In this tutorial, we are going to build some predictive models from "scratch". That is, without the help of a Python library specifically build for prediction. Such libraries will be the topic of the next few weeks of the course.

We are going to, as usual, build our models using data from Wikipedia. You will grab links from a specific starting page to build a small corpus of items. Then, from these pages, you will consider two prediction tasks:

  • how many internal links does the page have? (regression)
  • is the page translated into German (classification)

I will help you process the input data. Your task is to build the predictive models and assess how well the perform on the dataset.

Loading the libraries

We will make use of the three class modules, as well as numpy:

In [1]:
import wiki
import iplot
import wikitext

import numpy as np
Loading BokehJS ...
In [2]:
assert wiki.__version__ >= 6
assert wikitext.__version__ >= 2
assert iplot.__version__ >= 3

Get some data

For today, make sure that you download the following data. Uncomment the line, run it, and then recomment it so that it only runs once.

In [3]:
#wiki.bulk_download('philosophy', force=True)

For today, we will take all of the pages referenced on the "important publications in philosophy" page to build a corpus for prediction. We will make a WikiCorpus object to simplify the computation of metrics for the page.

In [4]:
np.random.seed(0)
links = wikitext.get_internal_links('List_of_important_publications_in_philosophy')['ilinks']
links.remove("What_Is_it_Like_to_Be_a_Bat?")
links.remove("What_is_Life?_(Schrödinger)")
links = np.random.permutation(links)
In [5]:
wcorp = wikitext.WikiCorpus(links, num_clusters=15, num_topics=15)

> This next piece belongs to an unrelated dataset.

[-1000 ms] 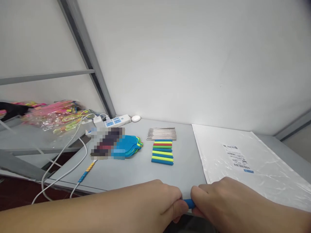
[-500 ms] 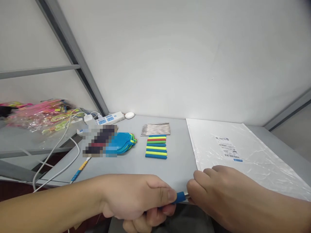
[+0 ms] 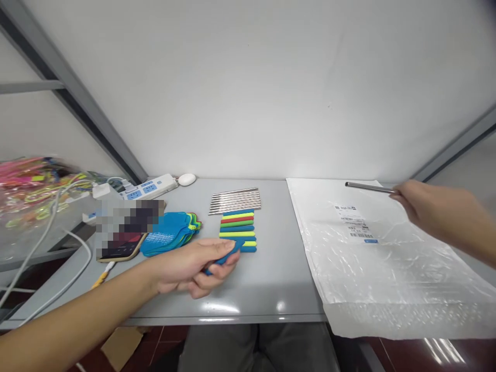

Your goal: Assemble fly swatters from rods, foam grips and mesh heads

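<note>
My left hand is closed round a blue foam sleeve just above the grey table. The sleeve's tip points at a row of coloured foam sleeves lying side by side. Behind that row rests a row of thin metal rods. My right hand is out to the right, above a white plastic mailer bag, pinching one metal rod that sticks out to the left.
A stack of blue mesh pieces and a phone lie left of the sleeves. A power strip, a small white puck and white cables sit at the back left. Bright plastic items fill the neighbouring table.
My hands were together at the table's front edge on one blue sleeve with a rod in it. The rod came out; the right hand carried it right and the left moved the sleeve forward.
</note>
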A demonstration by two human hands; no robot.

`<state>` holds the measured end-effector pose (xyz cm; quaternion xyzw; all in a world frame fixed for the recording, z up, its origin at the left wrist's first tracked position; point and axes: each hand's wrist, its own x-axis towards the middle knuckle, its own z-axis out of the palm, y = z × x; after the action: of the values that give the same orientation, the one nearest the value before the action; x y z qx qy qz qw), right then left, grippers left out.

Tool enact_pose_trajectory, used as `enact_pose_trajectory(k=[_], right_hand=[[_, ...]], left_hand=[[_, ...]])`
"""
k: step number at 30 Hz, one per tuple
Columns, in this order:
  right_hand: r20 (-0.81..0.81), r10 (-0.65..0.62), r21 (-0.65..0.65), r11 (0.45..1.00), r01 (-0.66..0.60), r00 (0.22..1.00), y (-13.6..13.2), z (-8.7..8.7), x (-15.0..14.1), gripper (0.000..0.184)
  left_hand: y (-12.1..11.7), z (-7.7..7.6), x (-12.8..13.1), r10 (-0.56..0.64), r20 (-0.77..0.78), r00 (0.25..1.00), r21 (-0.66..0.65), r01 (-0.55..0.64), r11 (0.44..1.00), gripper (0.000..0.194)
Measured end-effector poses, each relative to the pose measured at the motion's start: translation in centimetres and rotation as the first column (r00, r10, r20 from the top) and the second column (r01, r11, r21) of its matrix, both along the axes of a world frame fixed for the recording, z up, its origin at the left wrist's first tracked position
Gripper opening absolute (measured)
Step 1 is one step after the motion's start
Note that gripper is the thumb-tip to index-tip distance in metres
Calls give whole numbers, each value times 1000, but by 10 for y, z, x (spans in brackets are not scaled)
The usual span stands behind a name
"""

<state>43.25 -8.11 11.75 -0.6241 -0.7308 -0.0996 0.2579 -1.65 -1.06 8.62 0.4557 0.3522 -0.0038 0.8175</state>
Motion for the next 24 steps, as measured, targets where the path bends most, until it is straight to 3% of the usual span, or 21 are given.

Building training and testing data

Let's now extract the number of internal links on each page, whether the page is translated into German ('de'), and five predictor variables that we will try to use in constructing our models.

In [6]:
num_ilinks = wcorp.meta['num_ilinks'].values
lan_version = np.array(['de' in x for x in wcorp.meta['langs']], dtype=np.int)

num_sections = wcorp.meta['num_sections'].values
num_images = wcorp.meta['num_images'].values
num_elinks = wcorp.meta['num_elinks'].values
num_langs = wcorp.meta['num_langs'].values
num_chars = np.array([len(x) for x in wcorp.meta['doc'].values])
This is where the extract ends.